A Deep Reinforcement Learning-Based Vehicle Driving Strategy to Optimize Traffic Safety in Traffic Oscillations
Meng Li, Southeast UniversityShow Abstract
Zhibin Li, Southeast University
Chengcheng Xu, Southeast University
Tong Liu, Southeast University
The primary objective of this study is to propose a deep reinforcement learning-based driving strategy for individual vehicles to mitigate oscillations and optimize traffic safety in stop-and-go waves. A Deep Deterministic Policy Gradient (DDPG)-based driving strategy, which requires information that are directly obtained by in-vehicle sensors, was proposed for system performance optimization.

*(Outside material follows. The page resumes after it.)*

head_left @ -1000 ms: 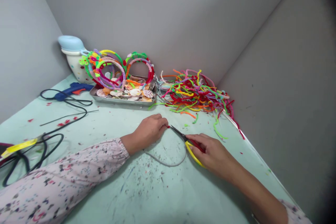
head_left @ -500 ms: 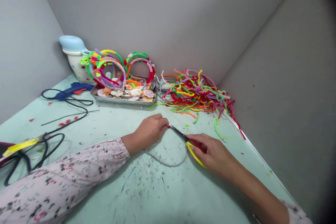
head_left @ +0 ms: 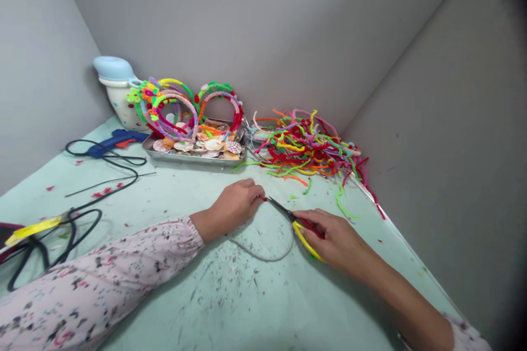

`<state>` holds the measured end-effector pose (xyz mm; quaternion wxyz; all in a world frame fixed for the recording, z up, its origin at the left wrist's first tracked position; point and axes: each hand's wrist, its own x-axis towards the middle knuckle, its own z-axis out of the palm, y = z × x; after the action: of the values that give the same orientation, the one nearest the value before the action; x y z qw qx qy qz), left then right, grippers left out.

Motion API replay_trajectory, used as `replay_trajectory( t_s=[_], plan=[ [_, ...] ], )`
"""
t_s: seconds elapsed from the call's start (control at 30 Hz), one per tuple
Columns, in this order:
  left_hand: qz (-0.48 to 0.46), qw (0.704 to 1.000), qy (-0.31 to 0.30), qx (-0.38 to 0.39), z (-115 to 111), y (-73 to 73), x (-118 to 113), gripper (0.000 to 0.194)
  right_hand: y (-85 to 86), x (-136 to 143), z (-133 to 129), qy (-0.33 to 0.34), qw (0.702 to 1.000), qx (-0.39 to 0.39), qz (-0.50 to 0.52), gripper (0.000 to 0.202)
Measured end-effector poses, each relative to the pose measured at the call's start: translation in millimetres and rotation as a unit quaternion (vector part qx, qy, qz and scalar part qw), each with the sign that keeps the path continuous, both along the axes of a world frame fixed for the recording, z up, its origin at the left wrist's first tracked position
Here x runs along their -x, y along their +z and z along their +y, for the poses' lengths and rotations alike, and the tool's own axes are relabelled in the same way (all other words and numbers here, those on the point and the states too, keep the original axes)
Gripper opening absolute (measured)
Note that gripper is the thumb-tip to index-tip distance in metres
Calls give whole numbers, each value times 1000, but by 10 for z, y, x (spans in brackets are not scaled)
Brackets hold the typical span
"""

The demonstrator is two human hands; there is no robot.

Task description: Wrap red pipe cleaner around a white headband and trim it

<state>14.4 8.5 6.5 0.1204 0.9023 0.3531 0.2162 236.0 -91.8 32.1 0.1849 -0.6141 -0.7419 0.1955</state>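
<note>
My left hand (head_left: 235,205) is closed, its thumb and finger pinching a small red fuzzy piece (head_left: 265,199) over the middle of the table. In my right hand (head_left: 335,238) is a pair of scissors (head_left: 305,237) with red and yellow handles and dark blades. The blade tips point left and lie right beside the red piece; whether they touch it is too small to tell. A thin grey curved band (head_left: 265,259) lies on the table between and below my hands, with its upper right end close to the scissors.
Behind my hands, a metal tray (head_left: 193,160) holds shells and colourful hoops. To its right lies a heap of fuzzy stems (head_left: 308,145). A blue glue gun (head_left: 117,140), black cables (head_left: 99,211) and a white cup with blue lid (head_left: 123,93) are at the left. Grey walls enclose the table.
</note>
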Motion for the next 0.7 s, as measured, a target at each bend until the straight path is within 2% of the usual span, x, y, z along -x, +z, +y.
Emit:
replay_trajectory(
  t_s=[0.7],
  plan=[
    [5, 1000, 0, -3, 12, -14, 3, 20, 2, 15, -34, 11, 1000, -11, -23, 35]
  ],
)
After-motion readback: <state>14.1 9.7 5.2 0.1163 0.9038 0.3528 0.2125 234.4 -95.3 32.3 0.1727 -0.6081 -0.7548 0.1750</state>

Two typical scenarios were simulated based on a simulation software (SUMO): i) the leading vehicle slowed down according to a real trajectory data to produce one oscillation; ii) the leading vehicle conducted several abrupt decelerations with various degrees of disturbance to produce multiple oscillations. The DDPG agents interacted with SUMO platform to determine the optimal acceleration of vehicles that can reduce crash risks in various stop-and-go waves. The results showed that the proposed DDPG-based driving strategy successfully reduced the crash risks by 68.9% to 78.4%. The scenarios with different penetration rate of the DDPG agents and in various flow rates were compared to test the effect of the proposed strategy. The DDPG-based driving strategy reduced more crash risks with the increase of penetration rate and this strategy performs better when applied in the scenario with a high flow rate. Lastly, we compared our proposed strategy with those of ACC strategy and jam-absorbing driving (JAD) strategy. Results showed our strategy outperformed other oscillation mitigating strategies in reducing crash risks.